Alberta forage growers could pick up a “premium market” for red clover if an Edmonton natural health firm’s osteoporosis treatment makes it to the commercial stage.

SinoVeda Canada, owned by former University of Alberta pharmaceutical sciences professor, Dr. Yun K. Tam, and his wife Dr. Nuzhat Tam-Zaman, has picked up a $2.9 million investment from Avac Ltd. for “pre-commercial development” of the three-year-old “phytomedicinal” company.

Avac, a Calgary-based venture capital fund specializing in value-added businesses in the “agrivalue” sector, described SinoVeda as a “very promising opportunity” to build on Alberta’s bioprocessing, functional food and nutraceutrical business cluster.
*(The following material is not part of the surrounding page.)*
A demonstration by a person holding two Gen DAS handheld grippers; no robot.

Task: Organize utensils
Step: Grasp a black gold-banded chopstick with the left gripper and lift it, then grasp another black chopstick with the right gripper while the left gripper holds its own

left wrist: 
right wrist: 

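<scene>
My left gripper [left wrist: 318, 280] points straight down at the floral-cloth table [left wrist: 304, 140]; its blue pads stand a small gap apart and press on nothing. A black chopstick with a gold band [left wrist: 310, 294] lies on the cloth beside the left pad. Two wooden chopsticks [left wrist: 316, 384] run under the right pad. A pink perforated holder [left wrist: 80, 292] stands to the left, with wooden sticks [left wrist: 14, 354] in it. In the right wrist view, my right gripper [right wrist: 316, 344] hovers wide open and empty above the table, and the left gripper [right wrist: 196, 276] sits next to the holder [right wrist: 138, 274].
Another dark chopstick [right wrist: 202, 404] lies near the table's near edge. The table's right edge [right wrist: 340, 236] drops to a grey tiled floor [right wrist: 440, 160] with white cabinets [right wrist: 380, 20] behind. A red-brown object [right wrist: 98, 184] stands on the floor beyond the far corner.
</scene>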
Phytomedicine uses plants, plant parts or isolated phytochemicals in the prevention and treatment of human ailments. SinoVeda fits with Avac’s mandate as it “uses made-in-Alberta technology to identify, purify and concentrate specific bio-active ingredients that are being used to develop new markets for natural health products,” Avac investment manager Craig Urton said in a release Wednesday.
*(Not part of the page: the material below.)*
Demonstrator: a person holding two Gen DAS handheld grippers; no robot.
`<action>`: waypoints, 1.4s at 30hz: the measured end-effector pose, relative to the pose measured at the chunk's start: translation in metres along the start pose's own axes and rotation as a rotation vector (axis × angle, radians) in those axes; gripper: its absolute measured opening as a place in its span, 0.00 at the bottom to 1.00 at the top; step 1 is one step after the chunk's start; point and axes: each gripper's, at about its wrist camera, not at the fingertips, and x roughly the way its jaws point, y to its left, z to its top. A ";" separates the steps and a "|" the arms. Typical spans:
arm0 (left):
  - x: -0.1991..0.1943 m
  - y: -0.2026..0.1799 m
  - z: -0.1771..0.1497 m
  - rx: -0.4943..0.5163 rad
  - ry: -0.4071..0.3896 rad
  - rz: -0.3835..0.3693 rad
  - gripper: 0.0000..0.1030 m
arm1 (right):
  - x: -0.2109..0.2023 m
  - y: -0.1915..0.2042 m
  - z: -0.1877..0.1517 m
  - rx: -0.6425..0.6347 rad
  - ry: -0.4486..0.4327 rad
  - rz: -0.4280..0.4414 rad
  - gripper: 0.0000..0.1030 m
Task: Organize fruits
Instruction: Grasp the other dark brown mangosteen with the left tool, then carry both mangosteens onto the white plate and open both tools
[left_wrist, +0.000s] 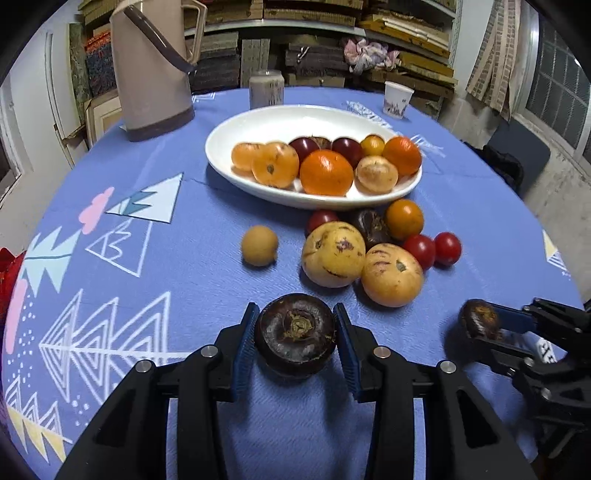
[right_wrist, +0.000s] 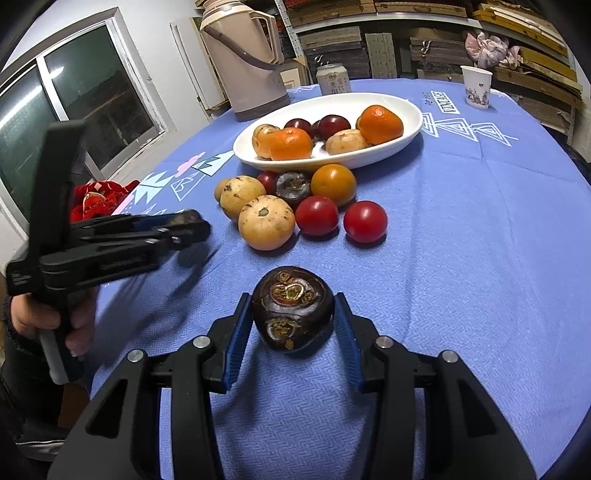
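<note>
A woven blue cloth (left_wrist: 207, 280) is covering the desk, a glossy white ceramic dish (left_wrist: 258, 122) is shining, the matt black plastic tongs (left_wrist: 295, 332) are showing ribbed blue pads (left_wrist: 246, 347) and metal rivets (left_wrist: 209, 350), and the dark fruit (left_wrist: 295, 332) is looking rough and dull.

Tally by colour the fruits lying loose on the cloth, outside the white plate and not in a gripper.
Red fruits: 3
Yellow fruits: 2
Orange fruit: 1
Dark fruit: 1
Tan fruit: 1
Total: 8
</note>
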 end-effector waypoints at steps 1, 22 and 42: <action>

Along with its plans to use components of red clover to treat osteoporosis, SinoVeda is developing a Chinese herbal ingredient to treat and prevent angina, Avac said.

The investment firm said SinoVeda is also “perfecting the extraction of high-quality calcium from cultured pearls,” and would add flavour to the finished product for sale as a supplement to dietary calcium.

SinoVeda is working with Asian investors and distributors and will also pursue approval from the U.S. Food and Drug Administration (FDA) for its products, Avac said.

“With companies like ours, investment money and recognition of our work is everything,” Tam said in Avac’s release. “With an organization like Avac investing in our company after conducting its own due diligence, we get money and recognition at the same time. That is extremely important.”

Avac was launched in 1997 by the province with added start-up money from the federal government. Its investments have included companies such as Botaneco, Ceapro and CV Technology, the maker of Cold Fx.